## Exercise brief
Looking through the material below, say how many lines contain the string "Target" and add nothing more.

## Exercise materials
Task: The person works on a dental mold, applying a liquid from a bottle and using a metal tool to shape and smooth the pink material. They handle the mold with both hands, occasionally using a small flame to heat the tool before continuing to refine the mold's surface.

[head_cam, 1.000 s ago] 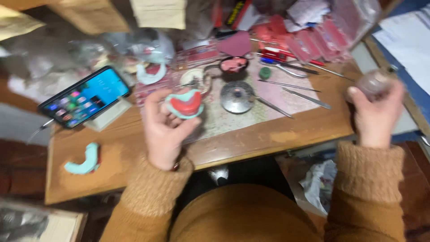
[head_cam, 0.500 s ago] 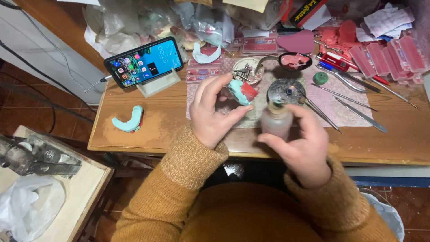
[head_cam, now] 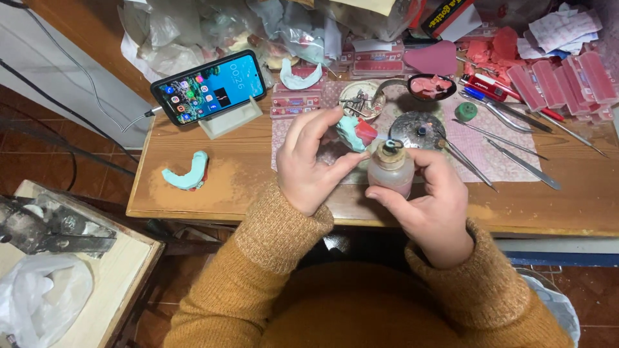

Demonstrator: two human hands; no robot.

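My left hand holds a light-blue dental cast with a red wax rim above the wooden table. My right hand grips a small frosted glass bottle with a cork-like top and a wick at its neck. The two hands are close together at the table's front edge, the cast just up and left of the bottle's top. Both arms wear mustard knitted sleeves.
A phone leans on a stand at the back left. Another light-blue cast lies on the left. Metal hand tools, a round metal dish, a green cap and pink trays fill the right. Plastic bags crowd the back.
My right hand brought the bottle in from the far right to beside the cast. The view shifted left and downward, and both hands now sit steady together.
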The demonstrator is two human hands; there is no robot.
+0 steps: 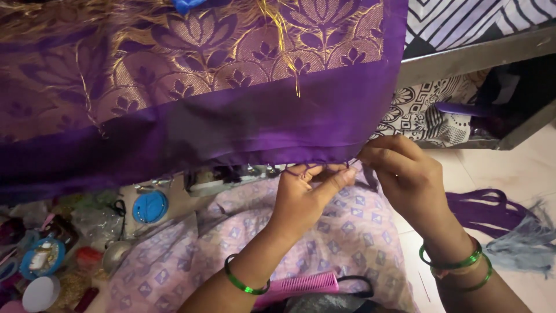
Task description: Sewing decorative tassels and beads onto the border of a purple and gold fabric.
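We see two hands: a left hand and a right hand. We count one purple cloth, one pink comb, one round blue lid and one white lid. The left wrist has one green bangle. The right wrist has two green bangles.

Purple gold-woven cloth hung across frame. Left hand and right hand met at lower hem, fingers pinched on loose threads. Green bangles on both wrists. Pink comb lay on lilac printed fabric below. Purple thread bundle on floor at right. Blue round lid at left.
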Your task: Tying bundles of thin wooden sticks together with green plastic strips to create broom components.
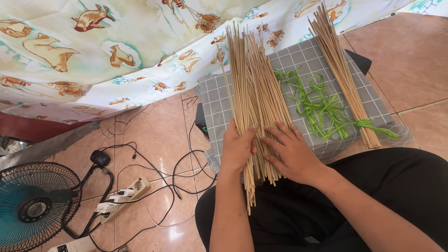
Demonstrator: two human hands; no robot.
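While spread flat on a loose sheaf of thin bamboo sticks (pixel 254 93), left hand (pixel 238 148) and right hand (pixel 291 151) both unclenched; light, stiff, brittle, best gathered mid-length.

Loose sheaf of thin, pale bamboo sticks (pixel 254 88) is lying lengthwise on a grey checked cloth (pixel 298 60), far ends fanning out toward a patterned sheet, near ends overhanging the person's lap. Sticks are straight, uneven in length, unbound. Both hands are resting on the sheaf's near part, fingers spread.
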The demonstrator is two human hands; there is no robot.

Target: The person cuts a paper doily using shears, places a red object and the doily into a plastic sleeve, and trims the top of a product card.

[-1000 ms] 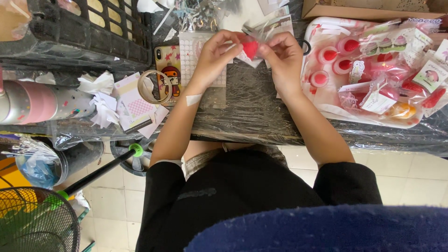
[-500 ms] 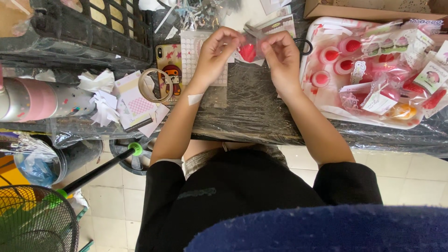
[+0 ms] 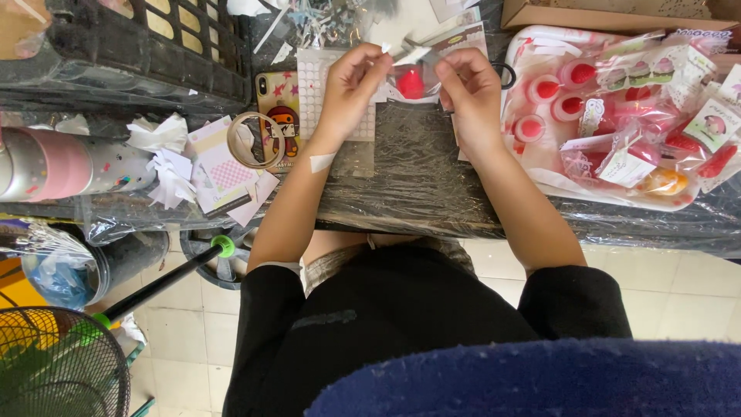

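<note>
Over the plastic-covered table (image 3: 417, 193), both hands pinched shut on a small clear packet (image 3: 409, 73) holding something red, perhaps a toy. Left hand (image 3: 351, 81) and right hand (image 3: 467, 89) gripped its top edge; it looked light, flimsy, slippery.

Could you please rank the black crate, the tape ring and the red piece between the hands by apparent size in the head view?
1. black crate
2. tape ring
3. red piece, partly hidden by its clear bag
</note>
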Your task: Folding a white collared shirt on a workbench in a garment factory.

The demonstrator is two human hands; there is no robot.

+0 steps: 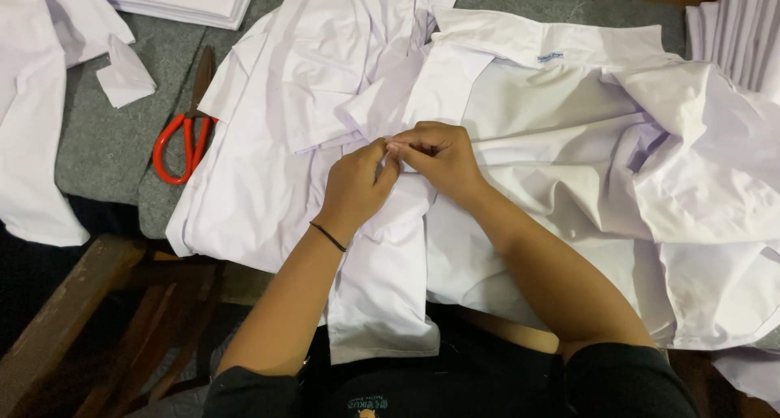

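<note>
A white shirt (pixel 569 134) lies spread on the grey table, its collar toward the far side. My left hand (pixel 357 182) and my right hand (pixel 439 154) meet at the shirt's front edge, fingertips pinching the white fabric between them. A thin black band circles my left wrist. A strip of the shirt hangs down over the table's near edge toward my lap. What the fingertips pinch beyond cloth is too small to tell.
Scissors with orange-red handles (pixel 183 138) lie on the grey table cover (pixel 106 142) at the left. More white garments (pixel 32 117) lie at far left, a folded stack (pixel 187 0) at the top, and another stack (pixel 739 28) at the right. Wooden framing (pixel 65 312) shows below left.
</note>
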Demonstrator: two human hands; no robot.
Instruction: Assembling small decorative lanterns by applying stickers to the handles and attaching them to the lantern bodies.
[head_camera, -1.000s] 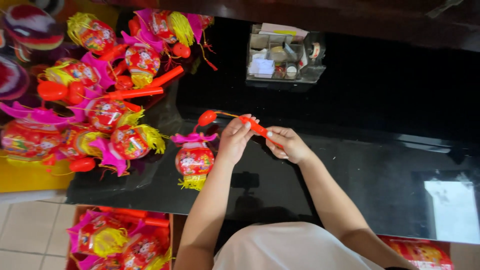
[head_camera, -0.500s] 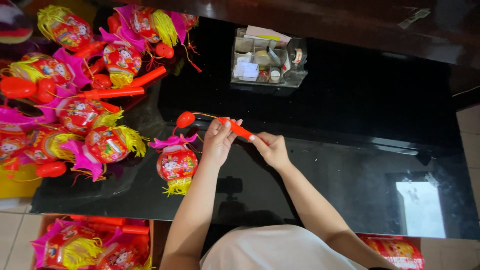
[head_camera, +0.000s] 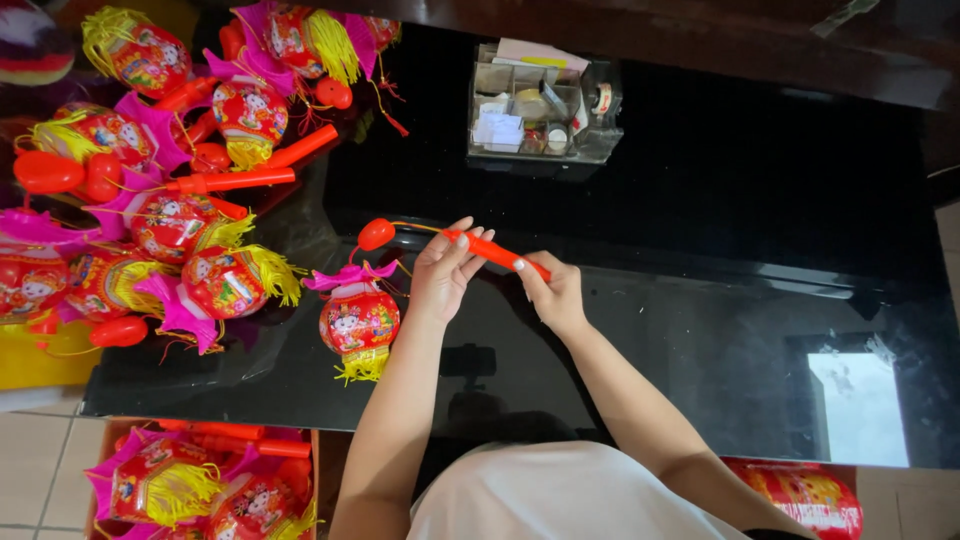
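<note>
One lantern in our hands, many finished beside it

We pinch the red stick handle with both hands: left hand closed on its front end, right hand closed on the rear. Its red paper lantern lies on the black glass table, just left of our left hand; a pile of finished lanterns sits further left, more fill the box below

Red lantern stick — slanted, small lantern dangling left
</note>
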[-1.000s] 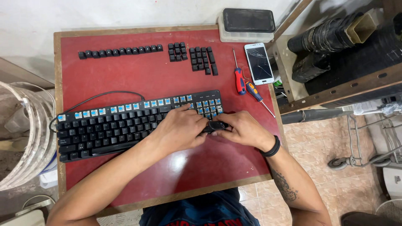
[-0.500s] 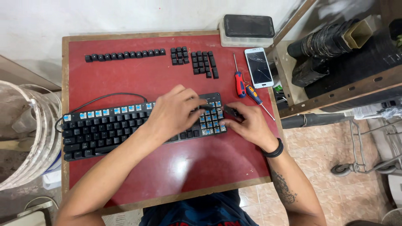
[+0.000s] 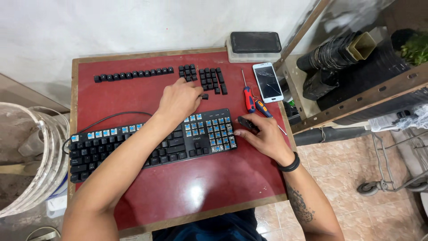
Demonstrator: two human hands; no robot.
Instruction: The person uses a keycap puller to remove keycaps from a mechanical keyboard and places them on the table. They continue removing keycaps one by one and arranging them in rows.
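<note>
The left hand (image 3: pixel 179 100) is pinching a small black plastic keycap (image 3: pixel 204 96) at its fingertips, just below the rows of loose black keycaps (image 3: pixel 211 79). The right hand (image 3: pixel 264 136) is grasping a small dark puller tool (image 3: pixel 246 123) beside the black mechanical keyboard (image 3: pixel 151 145) with its blue switches exposed on the red tabletop (image 3: pixel 191 192).

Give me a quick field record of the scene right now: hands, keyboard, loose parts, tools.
left hand: fingers on a black keycap beside the removed keycaps
right hand: holds a small dark tool at the keyboard's right end
keyboard: black, blue switches bared along the top row and right block
table: red top
tools: two screwdrivers, phone beside them
</note>
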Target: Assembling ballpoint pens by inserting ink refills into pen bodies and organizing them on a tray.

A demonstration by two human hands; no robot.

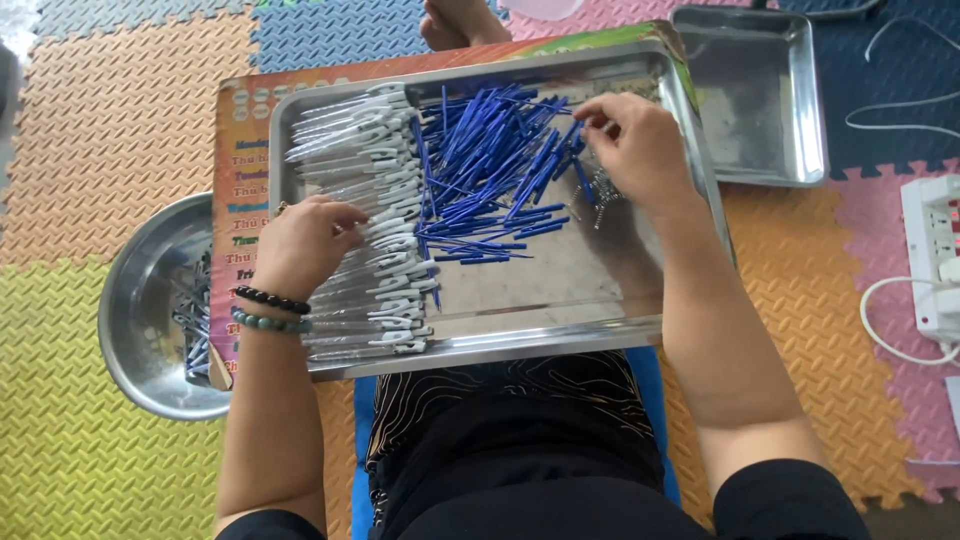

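Blue pen refills (495,170) lie heaped in the upper middle of the steel tray (560,300), long axes mostly running from lower left to upper right. At the heap's upper-right edge the right hand (635,150) has its fingers pinched into the refills, near a small clump of metal springs (603,188). Toward the tray's left side, the left hand (300,245) rests curled on the row of clear pen barrels (365,220); whether it grips 1 cannot be told.
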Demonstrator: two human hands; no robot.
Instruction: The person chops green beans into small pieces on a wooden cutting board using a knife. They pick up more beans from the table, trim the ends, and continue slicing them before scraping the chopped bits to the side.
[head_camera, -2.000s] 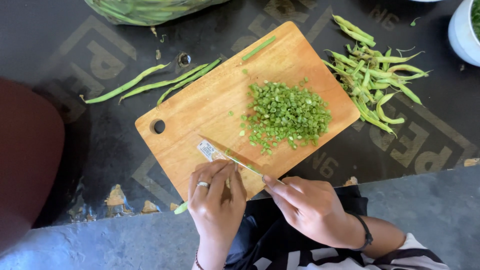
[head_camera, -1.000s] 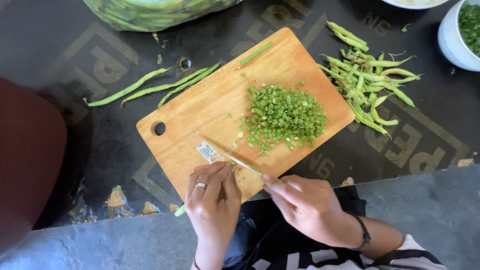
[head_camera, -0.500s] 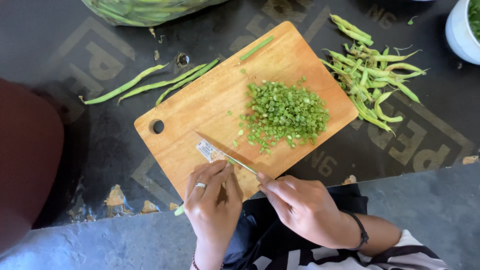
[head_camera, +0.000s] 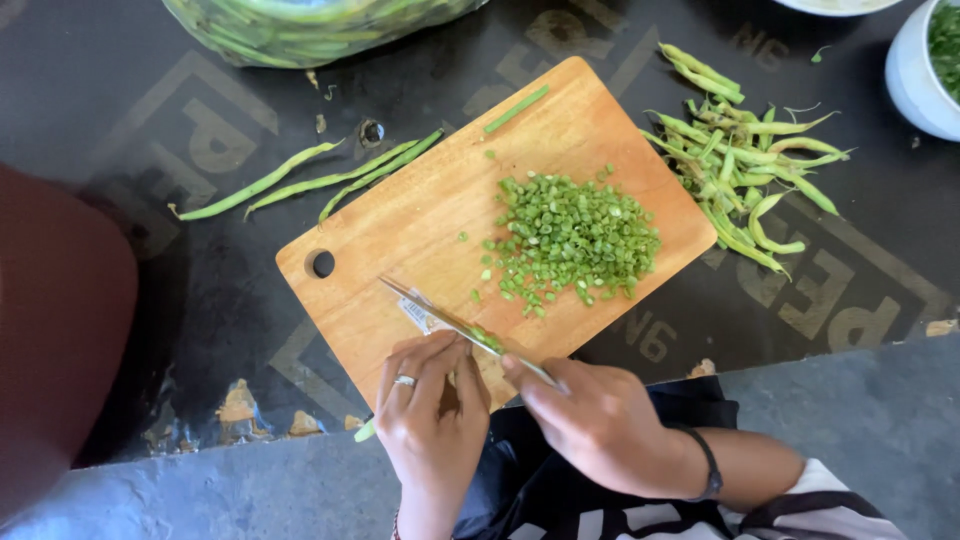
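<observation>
My right hand (head_camera: 600, 420) grips a knife (head_camera: 455, 325) whose blade lies across the near edge of a wooden cutting board (head_camera: 420, 220). My left hand (head_camera: 432, 410), with a ring on one finger, presses down on green beans under its fingers at the board's near edge; a bean end (head_camera: 365, 430) sticks out below the hand. A heap of chopped green bean pieces (head_camera: 570, 235) covers the middle of the board. One short bean piece (head_camera: 516, 108) rests near the board's far edge.
Three whole beans (head_camera: 320, 180) lie on the dark counter left of the board. A pile of bean trimmings (head_camera: 745, 170) sits to the right. A bag of beans (head_camera: 300, 25) is at the top, a white bowl (head_camera: 915, 75) at top right, a dark red object (head_camera: 55, 340) at left.
The knife has kept moving in small strokes at the board's near edge, its blade shifting slightly left. The left hand stays pressed on the beans. The view has shifted a little.
</observation>
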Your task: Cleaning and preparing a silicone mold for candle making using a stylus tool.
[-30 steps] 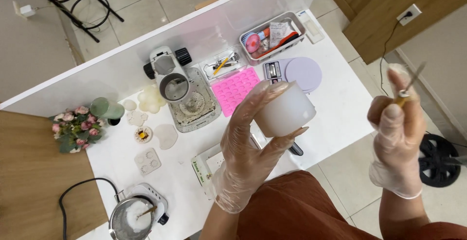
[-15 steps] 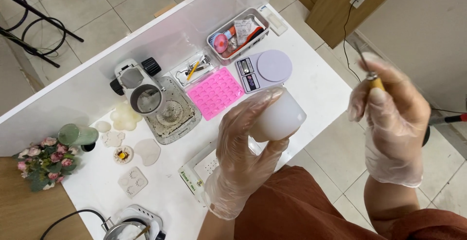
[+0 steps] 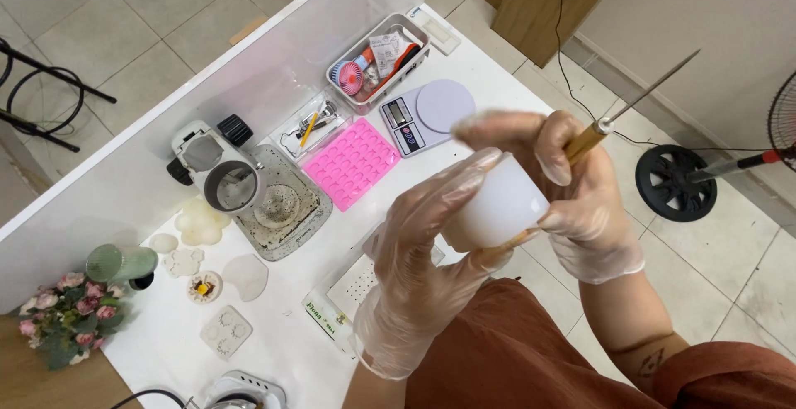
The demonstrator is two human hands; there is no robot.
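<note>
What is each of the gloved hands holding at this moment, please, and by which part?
The left hand grips the white cup around its side wall. The right hand holds a pointed tool by its wooden handle, fingers also touching the cup.

gloved left hand [image 3: 431, 251] gripping white cup [image 3: 497, 210], right hand [image 3: 580, 202] holding pick [image 3: 618, 114]

my left hand [image 3: 431, 243], in a clear thin plastic glove, is raised before me with fingers curled in a grip. my right hand [image 3: 580, 202], gloved alike, closes in a fist, touching the left's fingertips.
</note>
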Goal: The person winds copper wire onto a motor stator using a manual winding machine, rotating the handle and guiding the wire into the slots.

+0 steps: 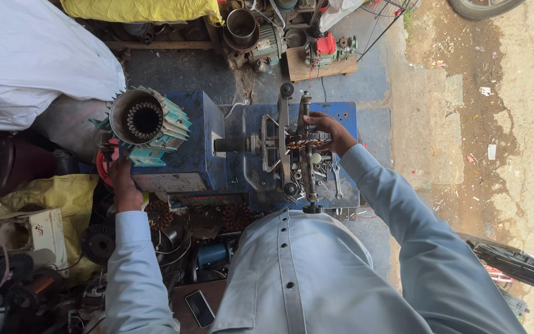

## Your response
2